[INSTRUCTIONS FOR THE TASK]:
From the entries below, copy out every line with "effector" in it.

[THE INPUT]

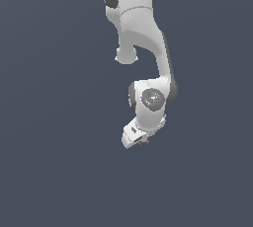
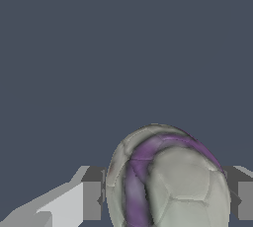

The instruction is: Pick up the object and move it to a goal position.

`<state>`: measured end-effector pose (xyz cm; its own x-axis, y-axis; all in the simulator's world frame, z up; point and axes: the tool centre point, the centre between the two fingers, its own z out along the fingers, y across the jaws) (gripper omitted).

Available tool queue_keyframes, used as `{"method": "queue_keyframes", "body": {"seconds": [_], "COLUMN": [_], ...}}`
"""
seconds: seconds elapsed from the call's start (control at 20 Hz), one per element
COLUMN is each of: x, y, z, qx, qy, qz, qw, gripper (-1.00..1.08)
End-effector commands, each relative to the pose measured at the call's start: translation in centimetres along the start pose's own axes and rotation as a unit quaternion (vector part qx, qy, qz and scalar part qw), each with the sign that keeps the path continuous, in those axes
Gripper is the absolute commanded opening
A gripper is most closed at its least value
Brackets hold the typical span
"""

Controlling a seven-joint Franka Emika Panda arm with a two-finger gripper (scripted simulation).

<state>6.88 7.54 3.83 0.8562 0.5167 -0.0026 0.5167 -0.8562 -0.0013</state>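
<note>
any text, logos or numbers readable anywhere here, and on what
None: no words, numbers or signs show in either view.
The ball has only purple streaks and seam lines, no lettering.
The gripper and the white arm carry no labels, and the grey background is plain.

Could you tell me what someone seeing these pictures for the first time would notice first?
In the wrist view, the off-white ball with purple markings fills the space between the gripper fingers, which flank it on both sides. In the exterior view, the white arm reaches down against a plain dark background, the ball barely visible at its tip.
</note>
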Motion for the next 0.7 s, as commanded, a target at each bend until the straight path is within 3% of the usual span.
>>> {"method": "queue_keyframes", "body": {"seconds": [0.0,0.65], "x": [-0.2,-5.1], "y": [0.2,2.7], "z": [-0.5,-7.3], "qx": [-0.001,-0.001], "qy": [0.001,0.001], "qz": [0.0,0.0], "qw": [1.0,1.0], "gripper": [-1.0,-1.0]}}
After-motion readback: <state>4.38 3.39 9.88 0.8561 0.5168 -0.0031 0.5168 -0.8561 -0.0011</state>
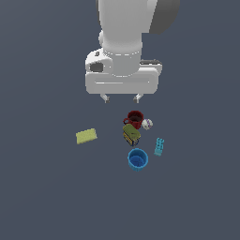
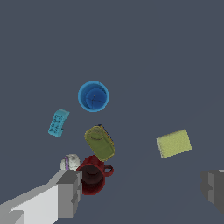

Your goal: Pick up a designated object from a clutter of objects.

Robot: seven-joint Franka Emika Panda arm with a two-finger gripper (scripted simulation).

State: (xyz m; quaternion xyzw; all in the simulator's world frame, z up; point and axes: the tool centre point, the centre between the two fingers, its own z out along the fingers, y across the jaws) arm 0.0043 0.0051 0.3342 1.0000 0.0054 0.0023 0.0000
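the pincer (image 1: 122,98) is seen high above the surface (image 1: 42,187), its two fingertips spread wide with nothing between them, so it is open and empty; in the wrist view one finger (image 2: 70,192) is found at one edge and the other at the opposite edge, far apart. the teal brick (image 1: 159,146) lies on the surface at the exterior view's right edge of the clutter, well below the pincer and offset toward the exterior view's right and toward the camera; it is not under the fingers, which hang roughly over the dark red mug (image 1: 134,118). the brick's long axis is seen running nearly along the view's depth, tilted slightly; in the wrist view the brick (image 2: 57,123) is a narrow slanted strip, so a grasp across its short sides is judged to need a shift sideways and perhaps a small turn of the wrist. the brick stands apart from its neighbours, near the round blue cup (image 1: 138,159) but not touching it; the olive-yellow can (image 1: 131,133) lies tipped just beside the mug, and a small white object (image 1: 147,123) sits against the mug's side. the cup is upright and appears empty; the mug's interior is dark and nothing can be made out in it. the yellow-green sponge (image 1: 86,136) lies flat, well apart on the exterior view's left.
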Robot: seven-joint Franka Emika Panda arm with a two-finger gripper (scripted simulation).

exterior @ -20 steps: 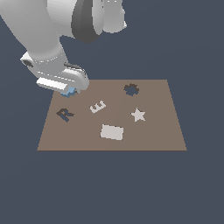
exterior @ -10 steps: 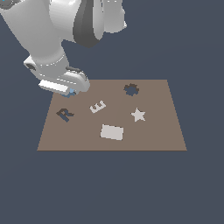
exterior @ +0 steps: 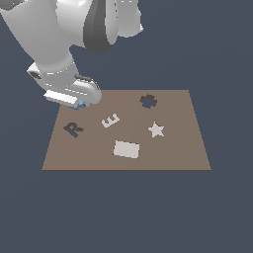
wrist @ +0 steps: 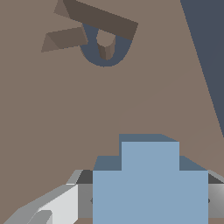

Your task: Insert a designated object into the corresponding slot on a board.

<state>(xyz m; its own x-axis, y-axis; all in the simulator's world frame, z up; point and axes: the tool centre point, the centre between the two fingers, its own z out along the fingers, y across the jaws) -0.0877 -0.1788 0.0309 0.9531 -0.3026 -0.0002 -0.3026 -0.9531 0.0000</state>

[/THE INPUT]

[RESPONSE BELOW]:
`<state>`: measured end-effector pose (xyz cm; its own x-axis, y-axis; all in the simulator's world frame, z up; point and axes: the tool centre point, the centre between the two fingers, its own z out along the fingers, y across the jaws) (gripper omitted).
End-effector commands, each relative to the pose measured at the call's start: translation in centimetres along the start pose's own axes and rotation as a unit quaternion (vector part qx, qy, qz and scalar part qw), each with the sign that keeps the path continuous, in those axes

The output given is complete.